El oficialismo logró dictamen en Diputados para avanzar con la reforma del Régimen Penal Juvenil, que propone bajar la edad de imputabilidad de 16 a 13 años, aunque en las negociaciones con bloques aliados el piso podría fijarse en 14. El debate volvió a instalarse en el Congreso en medio de reclamos por seguridad y hechos delictivos protagonizados por menores, con el argumento de que una modificación permitiría dar respuesta a delitos graves cometidos por adolescentes.

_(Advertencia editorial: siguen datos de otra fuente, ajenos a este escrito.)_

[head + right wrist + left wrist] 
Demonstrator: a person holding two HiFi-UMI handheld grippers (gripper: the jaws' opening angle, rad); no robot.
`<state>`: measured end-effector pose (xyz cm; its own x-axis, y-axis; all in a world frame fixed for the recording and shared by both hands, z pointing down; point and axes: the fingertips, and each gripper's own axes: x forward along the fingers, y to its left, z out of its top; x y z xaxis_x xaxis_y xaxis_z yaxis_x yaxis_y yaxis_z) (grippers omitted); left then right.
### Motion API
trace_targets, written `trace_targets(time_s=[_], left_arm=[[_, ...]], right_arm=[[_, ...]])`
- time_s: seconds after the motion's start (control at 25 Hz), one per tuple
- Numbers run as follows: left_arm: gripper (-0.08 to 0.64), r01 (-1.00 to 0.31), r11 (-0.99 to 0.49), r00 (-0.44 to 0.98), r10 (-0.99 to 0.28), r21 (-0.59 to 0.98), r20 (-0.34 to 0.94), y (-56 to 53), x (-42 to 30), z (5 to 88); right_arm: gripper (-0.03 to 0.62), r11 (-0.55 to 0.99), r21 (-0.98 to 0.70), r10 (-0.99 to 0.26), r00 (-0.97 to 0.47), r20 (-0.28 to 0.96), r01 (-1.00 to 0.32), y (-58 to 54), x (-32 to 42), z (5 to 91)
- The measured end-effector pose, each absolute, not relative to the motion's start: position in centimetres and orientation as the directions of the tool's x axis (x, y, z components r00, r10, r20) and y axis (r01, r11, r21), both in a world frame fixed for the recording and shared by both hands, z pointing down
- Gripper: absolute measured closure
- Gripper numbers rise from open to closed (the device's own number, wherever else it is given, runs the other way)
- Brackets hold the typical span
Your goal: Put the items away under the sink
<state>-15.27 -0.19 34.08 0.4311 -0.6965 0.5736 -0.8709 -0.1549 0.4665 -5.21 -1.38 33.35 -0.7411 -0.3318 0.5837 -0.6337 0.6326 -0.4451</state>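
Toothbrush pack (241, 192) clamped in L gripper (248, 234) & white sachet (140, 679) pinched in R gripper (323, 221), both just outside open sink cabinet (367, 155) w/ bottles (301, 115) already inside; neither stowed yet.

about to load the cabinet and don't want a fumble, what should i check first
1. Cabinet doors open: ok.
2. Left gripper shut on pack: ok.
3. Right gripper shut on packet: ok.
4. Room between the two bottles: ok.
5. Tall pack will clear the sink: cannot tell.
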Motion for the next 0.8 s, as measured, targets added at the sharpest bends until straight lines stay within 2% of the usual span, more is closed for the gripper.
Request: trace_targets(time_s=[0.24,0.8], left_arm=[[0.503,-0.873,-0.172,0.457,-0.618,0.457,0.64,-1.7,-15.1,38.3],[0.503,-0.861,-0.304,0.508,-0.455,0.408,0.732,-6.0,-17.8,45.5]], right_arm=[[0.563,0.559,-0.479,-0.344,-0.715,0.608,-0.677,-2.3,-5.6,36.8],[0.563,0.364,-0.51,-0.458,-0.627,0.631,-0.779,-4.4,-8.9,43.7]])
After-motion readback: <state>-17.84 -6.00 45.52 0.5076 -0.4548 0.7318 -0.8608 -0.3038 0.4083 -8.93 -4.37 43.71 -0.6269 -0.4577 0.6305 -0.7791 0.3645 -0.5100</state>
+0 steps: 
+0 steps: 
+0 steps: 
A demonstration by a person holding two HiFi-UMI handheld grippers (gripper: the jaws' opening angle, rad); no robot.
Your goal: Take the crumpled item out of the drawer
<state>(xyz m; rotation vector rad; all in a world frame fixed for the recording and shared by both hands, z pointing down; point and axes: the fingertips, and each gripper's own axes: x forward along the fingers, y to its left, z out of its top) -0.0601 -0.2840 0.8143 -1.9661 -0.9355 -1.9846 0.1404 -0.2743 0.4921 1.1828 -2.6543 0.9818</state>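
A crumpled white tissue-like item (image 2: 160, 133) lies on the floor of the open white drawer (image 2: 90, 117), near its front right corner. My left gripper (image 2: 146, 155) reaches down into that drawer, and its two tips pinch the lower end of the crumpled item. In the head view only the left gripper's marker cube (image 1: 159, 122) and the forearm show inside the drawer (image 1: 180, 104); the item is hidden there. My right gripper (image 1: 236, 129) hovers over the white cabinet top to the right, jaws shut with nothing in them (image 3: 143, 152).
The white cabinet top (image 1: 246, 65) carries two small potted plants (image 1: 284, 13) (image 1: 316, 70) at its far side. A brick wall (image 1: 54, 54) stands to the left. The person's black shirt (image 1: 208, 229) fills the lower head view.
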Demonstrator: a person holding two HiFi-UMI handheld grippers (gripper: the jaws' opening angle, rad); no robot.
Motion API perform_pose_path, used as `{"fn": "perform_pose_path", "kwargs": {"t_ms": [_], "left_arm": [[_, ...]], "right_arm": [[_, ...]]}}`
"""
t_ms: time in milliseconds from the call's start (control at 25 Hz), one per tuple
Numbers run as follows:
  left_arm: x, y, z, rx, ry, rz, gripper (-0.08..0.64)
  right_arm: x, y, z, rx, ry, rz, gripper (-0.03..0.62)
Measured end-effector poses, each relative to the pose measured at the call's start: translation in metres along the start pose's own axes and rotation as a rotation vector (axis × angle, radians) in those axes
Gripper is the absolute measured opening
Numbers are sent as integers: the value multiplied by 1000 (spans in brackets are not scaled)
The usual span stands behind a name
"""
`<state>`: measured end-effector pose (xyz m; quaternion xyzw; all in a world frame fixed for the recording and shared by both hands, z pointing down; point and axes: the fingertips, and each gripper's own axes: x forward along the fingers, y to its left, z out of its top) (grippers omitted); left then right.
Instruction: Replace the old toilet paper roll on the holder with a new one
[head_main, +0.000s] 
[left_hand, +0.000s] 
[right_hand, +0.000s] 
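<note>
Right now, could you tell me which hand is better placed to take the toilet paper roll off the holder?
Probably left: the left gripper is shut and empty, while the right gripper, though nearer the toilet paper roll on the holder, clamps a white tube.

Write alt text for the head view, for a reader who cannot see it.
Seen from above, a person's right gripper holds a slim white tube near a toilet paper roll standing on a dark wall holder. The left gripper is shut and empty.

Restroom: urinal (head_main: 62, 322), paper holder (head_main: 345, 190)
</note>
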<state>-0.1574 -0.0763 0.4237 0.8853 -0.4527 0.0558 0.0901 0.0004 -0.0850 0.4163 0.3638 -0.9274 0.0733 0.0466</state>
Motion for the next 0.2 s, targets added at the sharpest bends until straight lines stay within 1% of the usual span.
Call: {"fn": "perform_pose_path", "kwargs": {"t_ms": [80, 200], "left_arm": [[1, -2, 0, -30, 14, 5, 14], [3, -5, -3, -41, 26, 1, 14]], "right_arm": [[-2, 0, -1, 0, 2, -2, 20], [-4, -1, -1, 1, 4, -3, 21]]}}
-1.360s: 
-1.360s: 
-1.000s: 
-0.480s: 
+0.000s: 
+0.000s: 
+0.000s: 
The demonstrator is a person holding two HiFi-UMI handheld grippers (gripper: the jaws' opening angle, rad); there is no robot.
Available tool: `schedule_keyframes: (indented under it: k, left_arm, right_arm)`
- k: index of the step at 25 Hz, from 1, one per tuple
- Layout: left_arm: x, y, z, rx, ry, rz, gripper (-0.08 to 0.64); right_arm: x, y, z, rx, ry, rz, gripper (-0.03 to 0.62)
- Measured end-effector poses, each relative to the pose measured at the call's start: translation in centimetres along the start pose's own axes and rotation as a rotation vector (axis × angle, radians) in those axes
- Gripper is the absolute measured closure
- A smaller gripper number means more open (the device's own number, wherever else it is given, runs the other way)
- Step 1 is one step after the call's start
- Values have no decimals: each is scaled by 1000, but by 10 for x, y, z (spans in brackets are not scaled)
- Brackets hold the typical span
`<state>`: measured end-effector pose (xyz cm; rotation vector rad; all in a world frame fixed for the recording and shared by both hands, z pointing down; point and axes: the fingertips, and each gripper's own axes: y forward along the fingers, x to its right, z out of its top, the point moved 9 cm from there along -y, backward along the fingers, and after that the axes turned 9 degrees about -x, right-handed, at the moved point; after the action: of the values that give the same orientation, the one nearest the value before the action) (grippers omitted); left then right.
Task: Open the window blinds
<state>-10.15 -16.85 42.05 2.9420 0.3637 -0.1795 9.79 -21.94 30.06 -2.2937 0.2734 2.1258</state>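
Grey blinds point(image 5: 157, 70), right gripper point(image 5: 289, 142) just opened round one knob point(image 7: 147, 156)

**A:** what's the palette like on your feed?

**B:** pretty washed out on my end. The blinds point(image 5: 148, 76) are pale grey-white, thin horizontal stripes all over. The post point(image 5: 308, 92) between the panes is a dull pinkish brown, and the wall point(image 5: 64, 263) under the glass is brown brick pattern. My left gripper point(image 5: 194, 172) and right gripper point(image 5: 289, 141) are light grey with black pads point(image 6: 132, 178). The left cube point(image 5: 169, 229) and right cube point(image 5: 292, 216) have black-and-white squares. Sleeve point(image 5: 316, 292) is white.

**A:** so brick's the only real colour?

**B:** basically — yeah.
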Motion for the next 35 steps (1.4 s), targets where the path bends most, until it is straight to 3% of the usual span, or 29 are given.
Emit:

En diálogo con FRECUENCIA ZERO, Rodrigo Morabito, juez de Cámara de Responsabilidad Penal Juvenil de Catamarca, sostuvo que la iniciativa constituye “un derecho penal de emergencia” y advirtió que bajar la edad “no va de la mano con una mayor seguridad”. Recordó que la Argentina tiene hoy una edad mínima de 16 años —igual que Cuba— y remarcó que ambos países registran algunas de las tasas de homicidios más bajas de la región. “Evidentemente bajar la edad de punibilidad no va de la mano con una mayor seguridad, muy por el contrario”, afirmó. Además, señaló que el delito adolescente representa entre el 3 y el 4% del total y que, en el caso de los menores no punibles, “no supera el 1%” en los principales distritos del país. Para el magistrado, avanzar en una reducción podría incluso vulnerar compromisos internacionales asumidos por la Argentina, ya que la Convención sobre los Derechos del Niño insta a los Estados a elevar los pisos demasiado bajos, no a reducirlos.
Morabito también cuestionó que el proyecto habilite, bajo ciertos supuestos, la privación de la libertad por debajo de la edad fijada y alertó sobre el riesgo de ampliar la discrecionalidad judicial. “Quien entra hoy a la cárcel tiene más posibilidad de salir como un gánster que como alguien resocializado”, advirtió. A su entender, el eje debería estar puesto en fortalecer los sistemas de protección integral y en la prevención temprana. “Los chicos siempre dan una señal”, sostuvo, y remarcó que “no se trata de romantizar la delincuencia ni de demonizarlos”, sino de intervenir antes de que el delito ocurra. Con datos sobre pobreza infantil, consumo problemático y contextos de violencia, planteó: “si yo bajo la edad de punibilidad y sigo apostando al sistema penal, siempre voy a tener víctimas; lo que queremos evitar es que existan víctimas”.